▶ _TASK DETAILS_
Could you find each line of the data below that contains the word "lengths" and copy those lines?
DATASET RECORDS START
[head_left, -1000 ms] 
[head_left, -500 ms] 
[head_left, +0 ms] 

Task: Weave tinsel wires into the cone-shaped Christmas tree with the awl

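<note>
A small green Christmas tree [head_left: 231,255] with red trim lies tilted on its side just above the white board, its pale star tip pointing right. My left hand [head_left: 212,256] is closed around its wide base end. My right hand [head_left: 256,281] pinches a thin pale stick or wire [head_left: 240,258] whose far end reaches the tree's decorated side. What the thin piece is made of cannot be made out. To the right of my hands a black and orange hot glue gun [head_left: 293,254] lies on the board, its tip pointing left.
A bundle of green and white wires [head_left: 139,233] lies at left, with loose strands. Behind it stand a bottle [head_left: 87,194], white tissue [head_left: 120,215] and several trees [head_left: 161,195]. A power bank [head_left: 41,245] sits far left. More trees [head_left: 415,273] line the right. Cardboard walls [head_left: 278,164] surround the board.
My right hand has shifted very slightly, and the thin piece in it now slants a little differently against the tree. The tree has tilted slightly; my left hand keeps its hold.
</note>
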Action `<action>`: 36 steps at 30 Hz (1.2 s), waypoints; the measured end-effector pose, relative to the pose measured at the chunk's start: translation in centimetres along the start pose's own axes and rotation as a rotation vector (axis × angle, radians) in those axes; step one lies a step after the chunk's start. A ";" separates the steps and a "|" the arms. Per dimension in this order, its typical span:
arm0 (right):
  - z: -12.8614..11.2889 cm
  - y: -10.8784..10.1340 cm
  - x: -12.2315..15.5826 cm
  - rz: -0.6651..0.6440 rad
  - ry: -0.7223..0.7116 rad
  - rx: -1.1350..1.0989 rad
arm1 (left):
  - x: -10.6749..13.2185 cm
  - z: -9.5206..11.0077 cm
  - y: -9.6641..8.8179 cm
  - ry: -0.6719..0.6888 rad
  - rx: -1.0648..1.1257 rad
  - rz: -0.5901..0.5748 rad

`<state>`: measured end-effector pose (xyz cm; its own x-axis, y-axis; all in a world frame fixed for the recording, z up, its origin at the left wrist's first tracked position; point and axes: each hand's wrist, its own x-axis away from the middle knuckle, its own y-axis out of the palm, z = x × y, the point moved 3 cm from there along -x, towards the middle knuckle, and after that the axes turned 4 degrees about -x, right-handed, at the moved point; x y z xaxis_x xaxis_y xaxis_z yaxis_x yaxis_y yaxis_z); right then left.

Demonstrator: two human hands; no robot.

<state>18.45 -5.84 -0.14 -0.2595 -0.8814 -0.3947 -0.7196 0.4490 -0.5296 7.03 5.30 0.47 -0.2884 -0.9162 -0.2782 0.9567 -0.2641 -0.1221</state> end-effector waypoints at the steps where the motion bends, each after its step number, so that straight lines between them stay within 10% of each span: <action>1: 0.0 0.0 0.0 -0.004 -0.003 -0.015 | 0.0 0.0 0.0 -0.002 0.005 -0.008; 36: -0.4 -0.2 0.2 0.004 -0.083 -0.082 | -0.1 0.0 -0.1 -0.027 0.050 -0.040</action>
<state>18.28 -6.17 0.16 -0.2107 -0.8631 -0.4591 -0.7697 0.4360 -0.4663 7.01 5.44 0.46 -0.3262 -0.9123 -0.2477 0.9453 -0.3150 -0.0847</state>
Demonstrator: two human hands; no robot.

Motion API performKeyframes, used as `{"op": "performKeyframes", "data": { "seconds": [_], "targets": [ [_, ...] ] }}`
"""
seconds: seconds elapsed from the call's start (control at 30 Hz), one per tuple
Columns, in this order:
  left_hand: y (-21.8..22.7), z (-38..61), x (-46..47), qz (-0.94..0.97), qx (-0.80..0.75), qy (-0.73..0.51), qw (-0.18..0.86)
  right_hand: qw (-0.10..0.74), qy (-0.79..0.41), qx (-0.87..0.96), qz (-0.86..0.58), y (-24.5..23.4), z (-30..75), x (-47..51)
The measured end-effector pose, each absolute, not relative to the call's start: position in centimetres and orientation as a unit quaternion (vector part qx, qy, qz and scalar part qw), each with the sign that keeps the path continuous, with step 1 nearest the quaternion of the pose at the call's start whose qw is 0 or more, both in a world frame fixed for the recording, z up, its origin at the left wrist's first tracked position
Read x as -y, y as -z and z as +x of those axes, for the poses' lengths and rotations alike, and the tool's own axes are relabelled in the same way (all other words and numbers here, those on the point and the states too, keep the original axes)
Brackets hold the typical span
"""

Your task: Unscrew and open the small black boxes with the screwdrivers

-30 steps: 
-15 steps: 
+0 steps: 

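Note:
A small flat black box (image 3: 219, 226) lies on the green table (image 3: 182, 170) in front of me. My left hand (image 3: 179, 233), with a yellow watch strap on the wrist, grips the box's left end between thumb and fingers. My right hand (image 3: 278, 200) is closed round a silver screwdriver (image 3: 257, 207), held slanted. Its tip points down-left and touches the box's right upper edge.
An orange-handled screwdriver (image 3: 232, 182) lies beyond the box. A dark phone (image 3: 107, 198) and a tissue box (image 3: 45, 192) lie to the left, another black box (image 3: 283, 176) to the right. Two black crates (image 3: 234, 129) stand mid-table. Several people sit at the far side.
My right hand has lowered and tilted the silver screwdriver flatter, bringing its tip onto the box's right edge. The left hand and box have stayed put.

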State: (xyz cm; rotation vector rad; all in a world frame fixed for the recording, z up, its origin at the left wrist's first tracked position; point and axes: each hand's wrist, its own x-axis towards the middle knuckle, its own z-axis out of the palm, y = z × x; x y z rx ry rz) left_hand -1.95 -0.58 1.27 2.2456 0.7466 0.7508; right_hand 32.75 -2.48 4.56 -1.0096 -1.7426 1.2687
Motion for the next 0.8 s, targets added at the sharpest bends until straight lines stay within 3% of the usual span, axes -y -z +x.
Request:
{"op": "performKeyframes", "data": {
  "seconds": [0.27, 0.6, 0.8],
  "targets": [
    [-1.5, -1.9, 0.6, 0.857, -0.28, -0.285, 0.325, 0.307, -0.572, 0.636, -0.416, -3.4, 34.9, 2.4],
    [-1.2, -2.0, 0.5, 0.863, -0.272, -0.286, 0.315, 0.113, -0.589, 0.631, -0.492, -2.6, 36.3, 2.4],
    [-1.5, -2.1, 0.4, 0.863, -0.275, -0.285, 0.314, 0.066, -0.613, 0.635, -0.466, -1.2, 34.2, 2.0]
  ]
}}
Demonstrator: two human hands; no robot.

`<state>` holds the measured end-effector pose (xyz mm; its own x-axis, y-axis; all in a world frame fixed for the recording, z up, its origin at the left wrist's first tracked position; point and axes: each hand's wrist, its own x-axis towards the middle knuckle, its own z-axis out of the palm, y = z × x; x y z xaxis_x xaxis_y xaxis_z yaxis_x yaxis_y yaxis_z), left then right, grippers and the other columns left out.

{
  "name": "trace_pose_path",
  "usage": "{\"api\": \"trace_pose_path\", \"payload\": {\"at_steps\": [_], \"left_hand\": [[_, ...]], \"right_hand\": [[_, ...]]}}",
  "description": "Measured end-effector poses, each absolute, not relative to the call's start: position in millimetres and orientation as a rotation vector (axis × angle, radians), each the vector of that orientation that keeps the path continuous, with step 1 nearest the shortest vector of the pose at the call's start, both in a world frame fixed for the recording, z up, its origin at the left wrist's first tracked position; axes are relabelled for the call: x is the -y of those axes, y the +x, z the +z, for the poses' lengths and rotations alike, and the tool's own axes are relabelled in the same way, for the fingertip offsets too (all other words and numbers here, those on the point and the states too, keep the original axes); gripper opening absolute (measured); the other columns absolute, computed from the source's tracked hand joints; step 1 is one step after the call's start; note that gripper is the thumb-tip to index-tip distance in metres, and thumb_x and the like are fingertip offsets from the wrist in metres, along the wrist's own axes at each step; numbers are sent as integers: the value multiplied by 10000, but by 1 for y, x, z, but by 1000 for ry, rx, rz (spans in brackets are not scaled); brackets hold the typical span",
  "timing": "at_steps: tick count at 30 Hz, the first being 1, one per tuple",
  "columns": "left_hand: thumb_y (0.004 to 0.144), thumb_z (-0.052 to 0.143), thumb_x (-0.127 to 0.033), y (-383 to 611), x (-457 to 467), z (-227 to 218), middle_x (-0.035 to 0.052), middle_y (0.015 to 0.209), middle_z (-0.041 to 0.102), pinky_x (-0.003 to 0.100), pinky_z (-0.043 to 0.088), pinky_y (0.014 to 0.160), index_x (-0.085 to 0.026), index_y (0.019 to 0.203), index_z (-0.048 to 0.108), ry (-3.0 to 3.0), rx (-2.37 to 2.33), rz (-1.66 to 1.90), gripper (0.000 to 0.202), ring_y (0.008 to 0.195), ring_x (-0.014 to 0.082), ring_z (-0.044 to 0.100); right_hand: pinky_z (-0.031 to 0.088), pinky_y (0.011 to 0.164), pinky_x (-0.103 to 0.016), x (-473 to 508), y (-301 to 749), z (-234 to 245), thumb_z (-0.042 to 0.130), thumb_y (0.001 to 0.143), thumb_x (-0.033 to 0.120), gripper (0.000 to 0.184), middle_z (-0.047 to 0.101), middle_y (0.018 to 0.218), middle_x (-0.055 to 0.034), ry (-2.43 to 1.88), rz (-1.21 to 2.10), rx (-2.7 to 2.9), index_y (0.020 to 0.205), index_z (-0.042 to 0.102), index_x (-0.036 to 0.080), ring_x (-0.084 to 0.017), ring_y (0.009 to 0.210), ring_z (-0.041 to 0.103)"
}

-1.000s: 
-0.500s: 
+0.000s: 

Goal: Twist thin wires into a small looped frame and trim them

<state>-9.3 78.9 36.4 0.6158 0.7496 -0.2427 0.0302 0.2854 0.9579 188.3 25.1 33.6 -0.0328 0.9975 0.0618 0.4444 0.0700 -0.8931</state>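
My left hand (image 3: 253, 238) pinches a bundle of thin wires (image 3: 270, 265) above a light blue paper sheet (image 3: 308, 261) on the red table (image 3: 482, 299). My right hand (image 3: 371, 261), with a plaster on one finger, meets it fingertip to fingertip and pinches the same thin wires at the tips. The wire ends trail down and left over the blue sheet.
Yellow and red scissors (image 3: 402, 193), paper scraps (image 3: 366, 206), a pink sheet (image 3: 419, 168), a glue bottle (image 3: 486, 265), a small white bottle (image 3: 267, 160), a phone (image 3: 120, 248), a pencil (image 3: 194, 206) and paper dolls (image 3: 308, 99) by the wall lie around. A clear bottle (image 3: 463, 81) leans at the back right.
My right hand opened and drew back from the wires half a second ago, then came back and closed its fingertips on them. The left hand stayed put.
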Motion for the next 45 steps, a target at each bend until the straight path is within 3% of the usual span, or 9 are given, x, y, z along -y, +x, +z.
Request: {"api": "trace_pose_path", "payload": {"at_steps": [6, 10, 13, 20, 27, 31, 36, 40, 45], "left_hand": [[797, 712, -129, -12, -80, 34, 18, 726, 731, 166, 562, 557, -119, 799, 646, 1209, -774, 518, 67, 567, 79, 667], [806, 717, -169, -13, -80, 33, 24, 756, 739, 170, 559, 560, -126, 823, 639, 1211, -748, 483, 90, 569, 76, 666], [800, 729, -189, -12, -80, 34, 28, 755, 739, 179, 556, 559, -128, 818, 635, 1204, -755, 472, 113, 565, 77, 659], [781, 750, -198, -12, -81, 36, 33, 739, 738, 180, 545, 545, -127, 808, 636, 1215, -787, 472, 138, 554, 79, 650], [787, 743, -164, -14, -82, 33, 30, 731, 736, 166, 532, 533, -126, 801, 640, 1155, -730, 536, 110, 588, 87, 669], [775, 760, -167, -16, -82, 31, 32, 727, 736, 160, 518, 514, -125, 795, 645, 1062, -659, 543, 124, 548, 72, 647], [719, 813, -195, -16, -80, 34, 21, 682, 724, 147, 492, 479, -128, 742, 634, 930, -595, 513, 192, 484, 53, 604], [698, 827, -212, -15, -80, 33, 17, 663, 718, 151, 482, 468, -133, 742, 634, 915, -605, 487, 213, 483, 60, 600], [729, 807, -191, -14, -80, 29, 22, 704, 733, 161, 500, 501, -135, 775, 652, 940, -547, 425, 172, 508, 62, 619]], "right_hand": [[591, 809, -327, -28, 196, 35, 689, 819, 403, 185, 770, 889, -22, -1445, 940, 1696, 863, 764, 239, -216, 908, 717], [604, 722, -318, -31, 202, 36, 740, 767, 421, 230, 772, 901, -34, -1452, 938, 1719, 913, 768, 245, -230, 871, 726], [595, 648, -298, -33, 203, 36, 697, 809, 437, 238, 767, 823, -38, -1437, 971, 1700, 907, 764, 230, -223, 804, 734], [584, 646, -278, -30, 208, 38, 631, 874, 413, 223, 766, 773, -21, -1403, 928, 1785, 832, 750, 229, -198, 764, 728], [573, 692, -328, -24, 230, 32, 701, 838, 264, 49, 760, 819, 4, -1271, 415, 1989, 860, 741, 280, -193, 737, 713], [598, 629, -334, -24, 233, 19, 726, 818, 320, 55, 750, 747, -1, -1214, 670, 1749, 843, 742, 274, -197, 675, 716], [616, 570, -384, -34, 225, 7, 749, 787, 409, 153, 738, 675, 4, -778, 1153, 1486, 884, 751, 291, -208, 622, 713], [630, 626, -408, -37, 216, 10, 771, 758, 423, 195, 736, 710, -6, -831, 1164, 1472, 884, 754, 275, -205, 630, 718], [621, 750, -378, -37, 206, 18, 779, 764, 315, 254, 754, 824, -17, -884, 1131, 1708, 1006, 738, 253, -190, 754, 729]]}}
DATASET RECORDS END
▶ _RESPONSE_
Read x as -y, y as -z and z as +x of those axes, for the poses' lengths and rotations alike, and the tool's own axes are relabelled in the same way (all other words and numbers here, those on the point and the states too, keep the original axes)
  "description": "Measured end-effector poses, each absolute, not relative to the call's start: position in millimetres and orientation as a rotation vector (axis × angle, radians), each the vector of that orientation that keeps the path continuous, with step 1 nearest the shortest vector of the pose at the call's start, both in a world frame fixed for the recording, z up, its origin at the left wrist's first tracked position; axes are relabelled for the call: x is the -y of those axes, y the +x, z the +z, for the poses' lengths and rotations alike, and the tool's own axes are relabelled in the same way, for the fingertip offsets too (all other words and numbers here, those on the point and the states too, keep the original axes); gripper opening absolute (measured); the other columns absolute, computed from the source's tracked hand joints; step 1 is one step after the call's start; note that gripper is the thumb-tip to index-tip distance in metres, and thumb_x and the like are fingertip offsets from the wrist in metres, along the wrist's own axes at each step; numbers are sent as integers: the value multiplied by 10000, but by 1 for y, x, z, but by 1000 for ry, rx, rz (spans in brackets are not scaled); brackets hold the typical span",

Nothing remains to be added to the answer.